A Real Need for Civic Education

I am not sure if it because we are in Asia and have closer ties in many ways to the Arab Spring. But there is definitely a movement that is making waves, however subtly across the southern hemisphere. As I discuss with my colleagues about the situation in Singapore, as a nation, we are asking questions that ten years ago, we would not dare to ask. Even the old guards, who have been ‘invited’ into retirement, have began to write and publish articles that they never did during their time in the government.

I find that many of these questions we are asking and many of the strategies that we are attempting to develop, do not have answers and there are no prior models that we can look at or modify. Political science does not seem to be able to provide the necessary theoretical or practical support in this movement. I think right now, for Singapore, as we see a government that is struggling to understand a new age and a people of that age, it is the people that have stepped forward: and yet, a study of that does not quintessentially fall under political science or sociology. As I turn back to my notes from the Summer Institute of Civics Studies, I find they do provide me, at least with a theoretical grounding of how civic society and engagement in Singapore can move forward.

The movement is from the ground, from the people, yet it departs from communism or socialism, simply because it is not a course of action decided by a politically governmental body and this ‘people power’ from the ground is attempting to exist across different political systems and structures. Even within China, where once, NGOs were banned, civic societies are growing in number. There is no science currently that seems able to capture the study of this rise in the power of civic engagement.

As an educator, I also find that students need to understand and be a part of this rise in civic power, if I might call it that. Hence, to me, civic studies needs to be a field in itself, because it seems, the world is demanding it, and the traditional fields of political science and sociology cannot contain it anymore. The movement is merely being documented, but there is no theoretical framework in which it can be understood, studied and applied.

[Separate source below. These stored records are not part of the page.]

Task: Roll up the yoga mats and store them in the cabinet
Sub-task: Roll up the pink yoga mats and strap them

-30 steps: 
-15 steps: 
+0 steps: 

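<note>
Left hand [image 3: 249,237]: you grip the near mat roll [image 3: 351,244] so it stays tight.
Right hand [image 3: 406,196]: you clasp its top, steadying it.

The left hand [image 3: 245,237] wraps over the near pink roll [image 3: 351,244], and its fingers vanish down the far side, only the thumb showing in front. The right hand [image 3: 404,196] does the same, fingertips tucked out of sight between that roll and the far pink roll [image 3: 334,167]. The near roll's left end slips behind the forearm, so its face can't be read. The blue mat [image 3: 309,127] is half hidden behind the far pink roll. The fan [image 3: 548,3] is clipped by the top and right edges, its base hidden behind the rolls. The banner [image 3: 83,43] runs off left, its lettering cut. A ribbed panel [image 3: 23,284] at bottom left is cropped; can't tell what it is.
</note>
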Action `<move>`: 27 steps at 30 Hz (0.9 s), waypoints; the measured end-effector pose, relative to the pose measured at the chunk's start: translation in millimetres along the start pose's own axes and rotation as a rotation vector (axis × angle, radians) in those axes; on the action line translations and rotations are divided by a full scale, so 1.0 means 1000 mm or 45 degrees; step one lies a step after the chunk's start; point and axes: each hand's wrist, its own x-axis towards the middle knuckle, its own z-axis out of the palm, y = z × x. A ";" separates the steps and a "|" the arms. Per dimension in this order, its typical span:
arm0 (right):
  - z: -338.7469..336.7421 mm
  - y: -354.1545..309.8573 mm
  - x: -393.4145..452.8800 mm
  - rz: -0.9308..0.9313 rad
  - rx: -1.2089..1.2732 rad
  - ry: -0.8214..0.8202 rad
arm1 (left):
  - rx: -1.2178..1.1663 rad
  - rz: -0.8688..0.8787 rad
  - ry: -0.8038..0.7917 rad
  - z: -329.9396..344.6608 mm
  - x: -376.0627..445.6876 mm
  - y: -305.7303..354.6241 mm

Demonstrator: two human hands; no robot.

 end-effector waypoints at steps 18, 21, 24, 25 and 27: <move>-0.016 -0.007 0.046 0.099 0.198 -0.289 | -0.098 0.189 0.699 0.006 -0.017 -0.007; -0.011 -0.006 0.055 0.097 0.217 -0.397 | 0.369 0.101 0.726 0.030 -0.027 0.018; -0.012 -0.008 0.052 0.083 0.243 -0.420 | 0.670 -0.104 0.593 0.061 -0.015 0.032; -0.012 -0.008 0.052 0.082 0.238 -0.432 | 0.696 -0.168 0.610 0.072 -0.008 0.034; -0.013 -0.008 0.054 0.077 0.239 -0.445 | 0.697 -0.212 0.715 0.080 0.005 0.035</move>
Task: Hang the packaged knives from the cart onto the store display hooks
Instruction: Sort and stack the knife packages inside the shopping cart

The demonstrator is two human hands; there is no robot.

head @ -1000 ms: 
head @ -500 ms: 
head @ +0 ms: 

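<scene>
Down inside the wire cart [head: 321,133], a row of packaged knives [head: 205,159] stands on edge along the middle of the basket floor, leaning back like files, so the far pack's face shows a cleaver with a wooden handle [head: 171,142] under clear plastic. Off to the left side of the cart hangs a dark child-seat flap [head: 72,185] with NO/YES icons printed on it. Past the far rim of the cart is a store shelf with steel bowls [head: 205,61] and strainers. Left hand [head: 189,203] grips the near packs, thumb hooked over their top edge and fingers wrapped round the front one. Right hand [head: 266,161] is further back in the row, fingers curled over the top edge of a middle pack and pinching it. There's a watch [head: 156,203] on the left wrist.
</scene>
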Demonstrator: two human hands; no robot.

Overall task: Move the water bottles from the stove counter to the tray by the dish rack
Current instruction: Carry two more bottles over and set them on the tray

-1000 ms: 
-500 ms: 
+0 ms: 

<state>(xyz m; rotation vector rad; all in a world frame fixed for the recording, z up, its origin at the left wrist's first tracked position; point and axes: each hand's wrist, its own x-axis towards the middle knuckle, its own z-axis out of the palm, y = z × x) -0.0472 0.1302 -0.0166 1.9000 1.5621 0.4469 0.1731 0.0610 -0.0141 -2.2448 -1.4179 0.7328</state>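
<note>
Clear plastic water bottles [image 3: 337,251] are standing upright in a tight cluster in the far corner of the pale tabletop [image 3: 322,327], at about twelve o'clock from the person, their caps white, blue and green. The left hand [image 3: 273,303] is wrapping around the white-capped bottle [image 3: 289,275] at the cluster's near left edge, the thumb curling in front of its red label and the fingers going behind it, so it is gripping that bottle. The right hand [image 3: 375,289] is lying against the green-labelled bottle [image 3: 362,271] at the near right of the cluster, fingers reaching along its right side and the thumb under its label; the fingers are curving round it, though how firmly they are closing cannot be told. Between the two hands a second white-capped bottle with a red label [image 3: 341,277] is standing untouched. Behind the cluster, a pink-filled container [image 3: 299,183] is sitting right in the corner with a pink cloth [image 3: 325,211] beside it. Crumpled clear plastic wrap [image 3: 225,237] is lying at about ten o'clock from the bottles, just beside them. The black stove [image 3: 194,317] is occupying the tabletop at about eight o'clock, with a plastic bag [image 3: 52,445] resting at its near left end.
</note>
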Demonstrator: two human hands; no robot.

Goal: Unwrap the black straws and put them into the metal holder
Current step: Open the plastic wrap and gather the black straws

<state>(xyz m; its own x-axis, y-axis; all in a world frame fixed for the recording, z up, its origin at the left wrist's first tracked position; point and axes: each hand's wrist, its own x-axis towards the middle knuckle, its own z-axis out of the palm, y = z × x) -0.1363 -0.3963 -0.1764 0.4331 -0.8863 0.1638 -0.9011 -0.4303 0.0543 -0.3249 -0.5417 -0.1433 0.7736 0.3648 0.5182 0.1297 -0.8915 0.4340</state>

I had just returned from Cambodia, where I was conducting a training programme in Negotiations. It was a part of an Initiative for Asean Integration (IAI) programme, where the different Asean countries offer consultancy, training and exchange programmes in areas of national excellence. At the closing, as the feedback came in, there were requests for more programmes on other areas. I found that if I were to see Civic Studies as a field in itself, it is utterly possible to explain the changes in a country and what the people can do about it. It is definitely interdisciplinary and cuts across political systems and is a study of people engaged in their society. Across the world, in the 21st century, it seems that free individuals and emancipated organisations are changing their societies and the world. And it is not about politics.

So my question is not, do we need it, but I want to know how do we start, and where do we start.